▶ [Brief]
Word for word, set down every line of the entries below from the line with "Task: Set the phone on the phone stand" to the line with "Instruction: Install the", including both, and no other line.

▶ [Task inputs]
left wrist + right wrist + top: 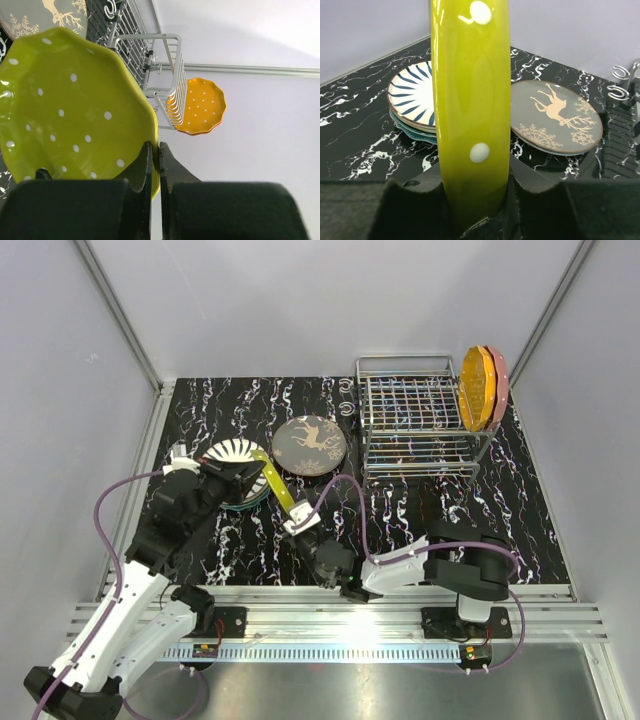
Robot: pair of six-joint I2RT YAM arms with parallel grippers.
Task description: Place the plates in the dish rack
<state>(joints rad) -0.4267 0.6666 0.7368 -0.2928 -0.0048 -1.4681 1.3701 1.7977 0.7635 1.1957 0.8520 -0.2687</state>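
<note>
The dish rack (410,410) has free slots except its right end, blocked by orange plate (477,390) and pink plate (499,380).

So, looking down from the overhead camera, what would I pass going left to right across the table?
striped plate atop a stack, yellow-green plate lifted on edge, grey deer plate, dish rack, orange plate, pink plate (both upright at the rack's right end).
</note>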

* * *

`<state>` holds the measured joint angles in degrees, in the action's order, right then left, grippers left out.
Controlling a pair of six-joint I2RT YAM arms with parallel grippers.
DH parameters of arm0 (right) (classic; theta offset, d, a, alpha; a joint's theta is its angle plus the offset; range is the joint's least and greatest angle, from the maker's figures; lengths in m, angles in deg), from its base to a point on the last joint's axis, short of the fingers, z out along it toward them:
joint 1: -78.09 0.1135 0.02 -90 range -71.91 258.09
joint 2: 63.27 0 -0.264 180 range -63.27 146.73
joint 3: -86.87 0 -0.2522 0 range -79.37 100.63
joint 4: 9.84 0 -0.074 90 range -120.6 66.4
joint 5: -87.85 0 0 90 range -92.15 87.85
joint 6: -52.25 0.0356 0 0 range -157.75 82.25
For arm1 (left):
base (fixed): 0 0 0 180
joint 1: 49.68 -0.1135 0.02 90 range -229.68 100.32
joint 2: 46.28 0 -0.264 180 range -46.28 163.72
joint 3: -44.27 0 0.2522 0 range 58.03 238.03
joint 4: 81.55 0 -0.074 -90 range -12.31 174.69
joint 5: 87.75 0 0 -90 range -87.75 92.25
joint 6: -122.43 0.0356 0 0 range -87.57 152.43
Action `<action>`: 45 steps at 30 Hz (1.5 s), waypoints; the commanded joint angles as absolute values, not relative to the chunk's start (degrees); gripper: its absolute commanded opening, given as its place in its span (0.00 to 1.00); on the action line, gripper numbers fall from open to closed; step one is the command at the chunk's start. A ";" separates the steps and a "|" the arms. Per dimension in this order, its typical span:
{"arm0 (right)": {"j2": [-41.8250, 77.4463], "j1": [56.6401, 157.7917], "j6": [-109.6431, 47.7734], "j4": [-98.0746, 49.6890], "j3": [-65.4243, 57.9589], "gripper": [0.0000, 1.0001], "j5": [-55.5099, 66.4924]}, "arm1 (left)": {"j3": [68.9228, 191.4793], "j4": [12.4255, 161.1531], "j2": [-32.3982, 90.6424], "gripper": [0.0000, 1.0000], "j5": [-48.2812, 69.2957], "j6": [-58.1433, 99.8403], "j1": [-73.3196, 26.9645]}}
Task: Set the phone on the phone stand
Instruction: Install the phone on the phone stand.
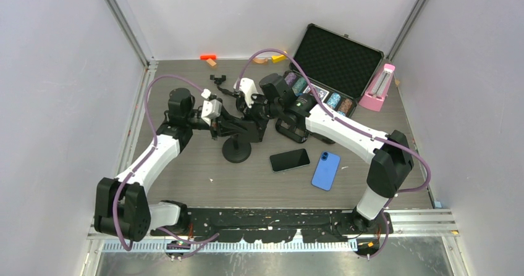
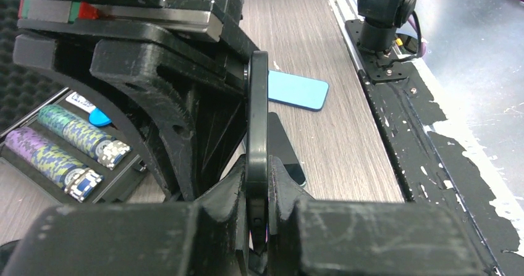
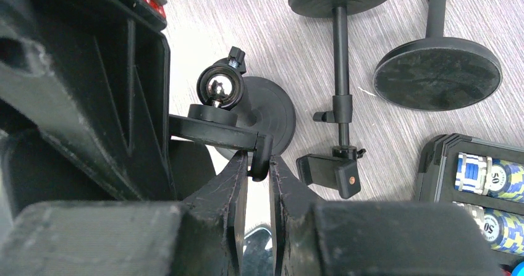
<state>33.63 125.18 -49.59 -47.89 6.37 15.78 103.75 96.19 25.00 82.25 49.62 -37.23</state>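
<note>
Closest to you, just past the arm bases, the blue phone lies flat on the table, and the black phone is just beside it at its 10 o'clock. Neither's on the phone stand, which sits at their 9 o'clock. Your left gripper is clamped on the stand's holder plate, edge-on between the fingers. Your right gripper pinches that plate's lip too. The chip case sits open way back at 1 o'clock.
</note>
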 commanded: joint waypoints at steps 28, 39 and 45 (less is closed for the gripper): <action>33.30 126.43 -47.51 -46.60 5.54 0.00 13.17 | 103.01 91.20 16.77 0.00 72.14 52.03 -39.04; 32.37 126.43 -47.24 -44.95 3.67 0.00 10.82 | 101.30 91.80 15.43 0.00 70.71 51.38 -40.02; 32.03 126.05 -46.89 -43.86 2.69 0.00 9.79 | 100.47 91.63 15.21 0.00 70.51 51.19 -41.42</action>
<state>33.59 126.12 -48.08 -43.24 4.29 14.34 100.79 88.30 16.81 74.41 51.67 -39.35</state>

▶ [Answer to this problem]
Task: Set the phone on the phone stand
Instruction: Install the phone on the phone stand.

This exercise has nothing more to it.